:: Exercise requirements ::
Set down the data below word for word, and leave the images aside.

:: Recorded data ::
*** Begin section ***
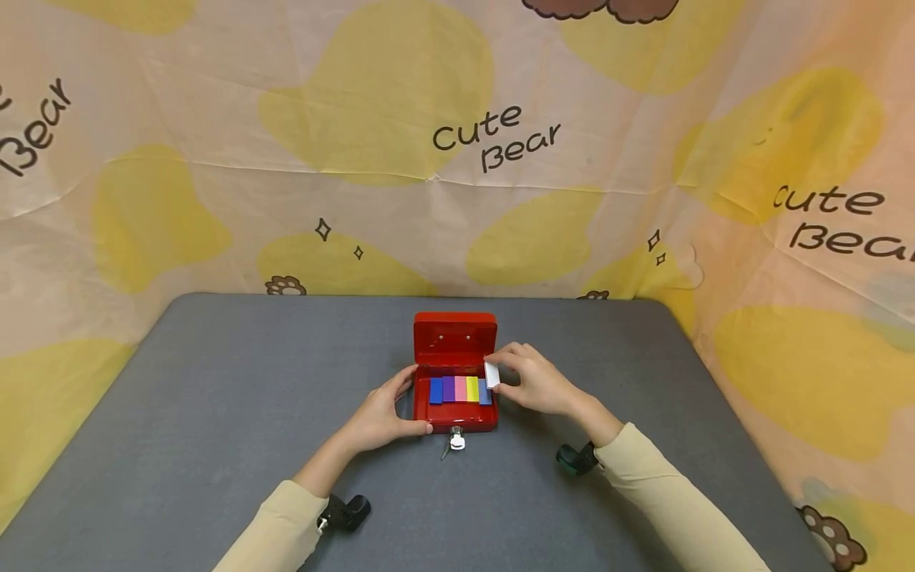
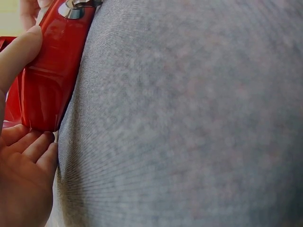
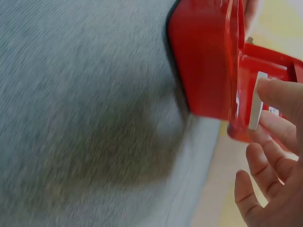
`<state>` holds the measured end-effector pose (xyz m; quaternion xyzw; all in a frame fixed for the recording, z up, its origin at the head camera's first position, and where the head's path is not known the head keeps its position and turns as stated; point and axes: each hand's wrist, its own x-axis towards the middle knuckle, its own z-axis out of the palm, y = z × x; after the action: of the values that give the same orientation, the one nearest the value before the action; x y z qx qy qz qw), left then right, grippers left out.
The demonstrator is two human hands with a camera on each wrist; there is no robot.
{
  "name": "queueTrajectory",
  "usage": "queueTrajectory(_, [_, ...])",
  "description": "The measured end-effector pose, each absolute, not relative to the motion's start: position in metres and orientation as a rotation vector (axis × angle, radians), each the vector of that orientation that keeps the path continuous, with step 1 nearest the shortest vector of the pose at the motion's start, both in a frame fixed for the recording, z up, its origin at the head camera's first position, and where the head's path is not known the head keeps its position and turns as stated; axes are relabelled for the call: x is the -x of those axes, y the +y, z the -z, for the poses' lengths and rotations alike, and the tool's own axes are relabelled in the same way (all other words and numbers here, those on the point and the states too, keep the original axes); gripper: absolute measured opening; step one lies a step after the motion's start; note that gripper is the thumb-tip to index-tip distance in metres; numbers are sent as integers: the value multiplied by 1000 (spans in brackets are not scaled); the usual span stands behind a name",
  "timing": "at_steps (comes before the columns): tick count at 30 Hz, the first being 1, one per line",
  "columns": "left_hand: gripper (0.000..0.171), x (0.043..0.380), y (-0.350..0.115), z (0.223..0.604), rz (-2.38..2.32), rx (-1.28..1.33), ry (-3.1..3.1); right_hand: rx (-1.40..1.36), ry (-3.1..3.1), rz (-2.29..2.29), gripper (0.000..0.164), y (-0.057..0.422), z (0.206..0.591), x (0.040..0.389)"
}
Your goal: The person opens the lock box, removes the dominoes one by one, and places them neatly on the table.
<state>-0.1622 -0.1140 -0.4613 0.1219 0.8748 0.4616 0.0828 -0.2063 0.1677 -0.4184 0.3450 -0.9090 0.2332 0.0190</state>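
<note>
A red cash box [image 1: 455, 418] sits on the table with its lid [image 1: 454, 338] raised. Inside it stands a row of coloured rectangular blocks [image 1: 461, 388]: blue, purple, pink, yellow and a muted blue. At the box's left side is my left hand [image 1: 381, 413], thumb on the front rim and fingers against the side wall, holding it. My right hand [image 1: 532, 381] pinches a white rectangular block [image 1: 492, 374] between thumb and fingers, above the box's right end. That block shows edge-on in the right wrist view, where the last fingers stay loosely bent.
Keys and a metal lock piece [image 1: 456, 440] hang at the box's front. The grey table [image 1: 250, 397] spreads around the box. Behind and beside it hangs a patterned yellow and cream cloth [image 1: 400, 95]. Both wrists wear black cameras [image 1: 576, 459].
</note>
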Motion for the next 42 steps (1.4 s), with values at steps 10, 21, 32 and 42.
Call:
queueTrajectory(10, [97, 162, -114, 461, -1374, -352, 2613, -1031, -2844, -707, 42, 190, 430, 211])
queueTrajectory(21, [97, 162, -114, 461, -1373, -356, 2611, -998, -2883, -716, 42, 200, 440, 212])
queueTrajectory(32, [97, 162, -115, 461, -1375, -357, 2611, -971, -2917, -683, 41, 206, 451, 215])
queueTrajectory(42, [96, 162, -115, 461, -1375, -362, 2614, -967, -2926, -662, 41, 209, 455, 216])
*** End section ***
:: Task answer ::
`<state>` holds the measured end-effector pose (xyz m; quaternion xyzw; all in a frame fixed for the recording, z up, its origin at the head camera's first position, and where the head's path is not known the head keeps its position and turns as stated; point and axes: each hand's wrist, its own x-axis towards the middle knuckle, its own z-axis out of the palm, y = z × x; after the action: of the values that give the same orientation, the one nearest the value before the action; x y z qx qy qz qw), left then right, grippers left out.
The demonstrator is two human hands with a camera on each wrist; there is no robot.
{
  "name": "queueTrajectory",
  "usage": "queueTrajectory(_, [_, ...])",
  "description": "The measured end-effector pose, each absolute, not relative to the motion's start: position in metres and orientation as a rotation vector (axis × angle, radians), each the vector of that orientation that keeps the path continuous, with step 1 nearest the shortest vector of the pose at the motion's start, both in a frame fixed for the recording, z up, its origin at the head camera's first position, and where the head's path is not known the head keeps its position and turns as stated; axes are relabelled for the call: x is the -x of those axes, y the +y, z the -z, for the poses' lengths and rotations alike, and the tool's own axes are relabelled in the same way (all other words and numbers here, those on the point and the states too, keep the original axes); gripper: absolute measured opening; step one lies a step after the motion's start; note that gripper is the thumb-tip to index-tip distance in metres; numbers are sent as integers: the value multiplied by 1000 (spans in brackets are not scaled); the usual span stands behind a name",
  "timing": "at_steps (comes before the columns): tick count at 30 Hz, the first being 1, one per line",
  "columns": "left_hand: gripper (0.000..0.171), x (0.043..0.380), y (-0.350..0.115), z (0.223..0.604), rz (-2.38..2.32), rx (-1.28..1.33), ry (-3.1..3.1); right_hand: rx (-1.40..1.36), ry (-3.1..3.1), rz (-2.29..2.29), gripper (0.000..0.164), y (-0.057..0.422), z (0.206..0.591), x (0.040..0.389)"
}
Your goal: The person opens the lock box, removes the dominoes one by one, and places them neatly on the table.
<state>-0.1622 -0.1140 -0.4613 0.1219 0.8748 0.4616 0.0828 -0.2063 0.1677 -0.4184 0.3450 -0.9090 0.2332 0.0190</state>
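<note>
A red cash box [image 1: 455, 418] sits on the table with its lid [image 1: 454, 338] raised. Inside it stands a row of coloured rectangular blocks [image 1: 461, 388]: blue, purple, pink, yellow and a muted blue. At the box's left side is my left hand [image 1: 381, 413], thumb on the front rim and fingers against the side wall, holding it. My right hand [image 1: 532, 381] pinches a white rectangular block [image 1: 492, 374] between thumb and fingers, above the box's right end. That block shows edge-on in the right wrist view, where the last fingers stay loosely bent.
Keys and a metal lock piece [image 1: 456, 440] hang at the box's front. The grey table [image 1: 250, 397] spreads around the box. Behind and beside it hangs a patterned yellow and cream cloth [image 1: 400, 95]. Both wrists wear black cameras [image 1: 576, 459].
</note>
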Motion for the next 42 steps (1.4 s), with values at steps 10, 21, 32 and 42.
Call:
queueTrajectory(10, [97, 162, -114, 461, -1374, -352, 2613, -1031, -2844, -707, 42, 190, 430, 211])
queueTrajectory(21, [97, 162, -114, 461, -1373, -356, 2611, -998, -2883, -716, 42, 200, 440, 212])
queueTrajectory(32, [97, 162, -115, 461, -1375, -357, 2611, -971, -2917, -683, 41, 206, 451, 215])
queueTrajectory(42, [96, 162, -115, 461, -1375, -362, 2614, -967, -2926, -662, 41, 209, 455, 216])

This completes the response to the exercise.